→ **Problem statement**
Your task is to return the data below, word for word.

→ **Data extract**
-- Opening Marker --

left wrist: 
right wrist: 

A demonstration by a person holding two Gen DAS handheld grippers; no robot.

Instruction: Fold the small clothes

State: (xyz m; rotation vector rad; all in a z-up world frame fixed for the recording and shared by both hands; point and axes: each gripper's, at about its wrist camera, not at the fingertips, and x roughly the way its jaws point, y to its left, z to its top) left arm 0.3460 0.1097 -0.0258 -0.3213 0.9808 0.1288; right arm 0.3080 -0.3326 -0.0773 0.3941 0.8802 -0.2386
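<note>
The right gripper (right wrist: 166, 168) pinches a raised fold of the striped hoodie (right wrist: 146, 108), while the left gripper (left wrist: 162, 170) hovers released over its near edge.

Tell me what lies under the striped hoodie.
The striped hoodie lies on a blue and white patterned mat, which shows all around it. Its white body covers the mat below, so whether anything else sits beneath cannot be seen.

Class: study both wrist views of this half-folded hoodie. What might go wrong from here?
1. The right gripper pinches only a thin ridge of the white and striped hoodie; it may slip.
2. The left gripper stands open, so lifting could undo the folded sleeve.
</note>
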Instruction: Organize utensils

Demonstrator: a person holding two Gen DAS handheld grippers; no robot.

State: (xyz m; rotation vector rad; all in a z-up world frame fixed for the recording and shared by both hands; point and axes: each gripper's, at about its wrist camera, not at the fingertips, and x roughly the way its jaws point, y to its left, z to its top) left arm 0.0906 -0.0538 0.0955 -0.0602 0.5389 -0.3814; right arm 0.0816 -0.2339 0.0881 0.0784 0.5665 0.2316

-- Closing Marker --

→ **Response**
left wrist: 
right wrist: 

A demonstration by a person holding two Gen DAS handheld grippers; no robot.

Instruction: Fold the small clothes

State: (xyz m; rotation vector rad; all in a z-up world frame fixed for the recording and shared by both hands; point and axes: each gripper's, at about its wrist camera, not at the fingertips, and x roughly the way its jaws point, y to its left, z to its top) left arm 0.3460 0.1097 -0.0258 -0.3213 0.9808 0.1288; right arm 0.3080 -0.3326 -0.0773 0.3941 0.8802 -0.2386
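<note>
The right gripper (right wrist: 166, 168) pinches a raised fold of the striped hoodie (right wrist: 146, 108), while the left gripper (left wrist: 162, 170) hovers released over its near edge.

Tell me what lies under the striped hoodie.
The striped hoodie lies on a blue and white patterned mat, which shows all around it. Its white body covers the mat below, so whether anything else sits beneath cannot be seen.

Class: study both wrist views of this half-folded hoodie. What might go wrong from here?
1. The right gripper pinches only a thin ridge of the white and striped hoodie; it may slip.
2. The left gripper stands open, so lifting could undo the folded sleeve.
</note>
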Instruction: Organize utensils

Demonstrator: a person holding two Gen DAS handheld grippers; no robot.

State: (xyz m; rotation vector rad; all in a z-up world frame fixed for the recording and shared by both hands; point and axes: each gripper's, at about its wrist camera, not at the fingertips, and x roughly the way its jaws point, y to its left, z to its top) left arm 0.0906 -0.0538 0.0955 -0.0602 0.5389 -0.3814; right arm 0.0816 -0.2339 0.0881 0.0784 0.5665 0.2316

The answer has been supplied in full.